-------- DATA TO EXAMINE --------
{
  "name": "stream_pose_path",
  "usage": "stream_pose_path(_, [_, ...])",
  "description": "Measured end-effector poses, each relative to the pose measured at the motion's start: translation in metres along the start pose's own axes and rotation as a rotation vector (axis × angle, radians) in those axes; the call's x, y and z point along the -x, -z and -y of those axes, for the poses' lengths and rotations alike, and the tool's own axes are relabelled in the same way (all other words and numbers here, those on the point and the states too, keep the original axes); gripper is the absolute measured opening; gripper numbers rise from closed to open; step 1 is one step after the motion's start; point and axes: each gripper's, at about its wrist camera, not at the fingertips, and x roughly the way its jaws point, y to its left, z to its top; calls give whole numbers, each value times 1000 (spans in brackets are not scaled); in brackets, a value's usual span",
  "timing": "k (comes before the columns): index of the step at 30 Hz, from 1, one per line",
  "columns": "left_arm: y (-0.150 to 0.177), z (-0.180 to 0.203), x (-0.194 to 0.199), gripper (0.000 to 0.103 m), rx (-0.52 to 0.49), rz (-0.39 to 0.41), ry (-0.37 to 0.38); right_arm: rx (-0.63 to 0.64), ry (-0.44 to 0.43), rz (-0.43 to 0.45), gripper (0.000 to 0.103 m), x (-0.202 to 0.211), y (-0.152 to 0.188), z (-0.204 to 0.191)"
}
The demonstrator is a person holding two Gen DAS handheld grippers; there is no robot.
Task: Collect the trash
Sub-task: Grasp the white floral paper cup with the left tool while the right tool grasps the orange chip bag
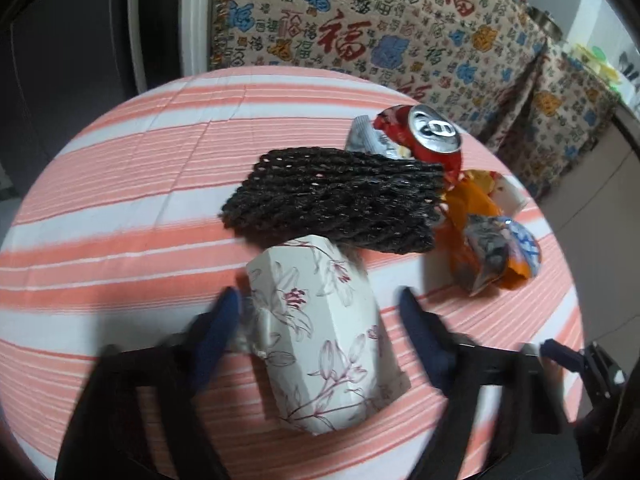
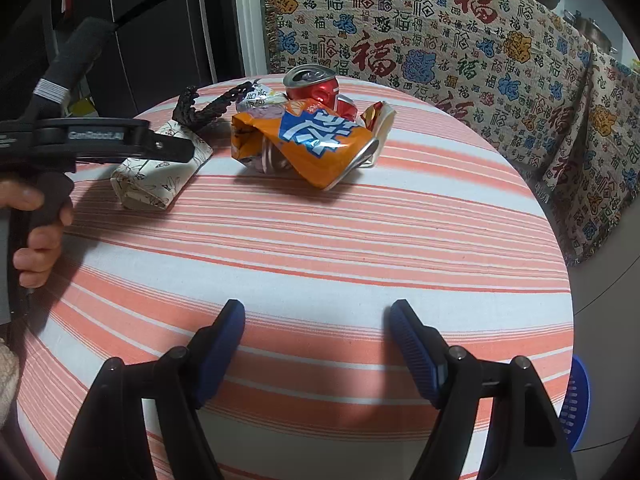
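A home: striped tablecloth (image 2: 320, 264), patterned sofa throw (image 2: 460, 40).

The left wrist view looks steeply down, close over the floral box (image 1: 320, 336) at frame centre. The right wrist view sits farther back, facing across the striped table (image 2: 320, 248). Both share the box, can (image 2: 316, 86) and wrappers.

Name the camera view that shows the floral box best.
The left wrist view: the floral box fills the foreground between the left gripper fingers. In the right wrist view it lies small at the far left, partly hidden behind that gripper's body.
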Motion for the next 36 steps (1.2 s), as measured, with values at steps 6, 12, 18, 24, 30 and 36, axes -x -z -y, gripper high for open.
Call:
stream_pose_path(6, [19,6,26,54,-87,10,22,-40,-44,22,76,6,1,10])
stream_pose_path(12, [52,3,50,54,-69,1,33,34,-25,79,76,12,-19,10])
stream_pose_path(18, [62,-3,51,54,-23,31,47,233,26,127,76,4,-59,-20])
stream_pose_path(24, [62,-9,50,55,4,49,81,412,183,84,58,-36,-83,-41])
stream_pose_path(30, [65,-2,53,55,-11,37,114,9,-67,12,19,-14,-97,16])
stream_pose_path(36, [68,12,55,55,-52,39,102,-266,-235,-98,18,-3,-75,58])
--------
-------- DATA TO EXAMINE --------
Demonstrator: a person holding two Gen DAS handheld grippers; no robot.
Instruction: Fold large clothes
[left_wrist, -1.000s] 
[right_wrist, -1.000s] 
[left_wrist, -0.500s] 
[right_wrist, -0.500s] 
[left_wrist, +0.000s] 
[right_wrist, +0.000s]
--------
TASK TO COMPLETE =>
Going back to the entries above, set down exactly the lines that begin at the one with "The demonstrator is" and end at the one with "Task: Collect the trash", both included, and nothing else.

RESULT FOR THIS TASK =>
The demonstrator is a person holding two Gen DAS handheld grippers; there is no robot.
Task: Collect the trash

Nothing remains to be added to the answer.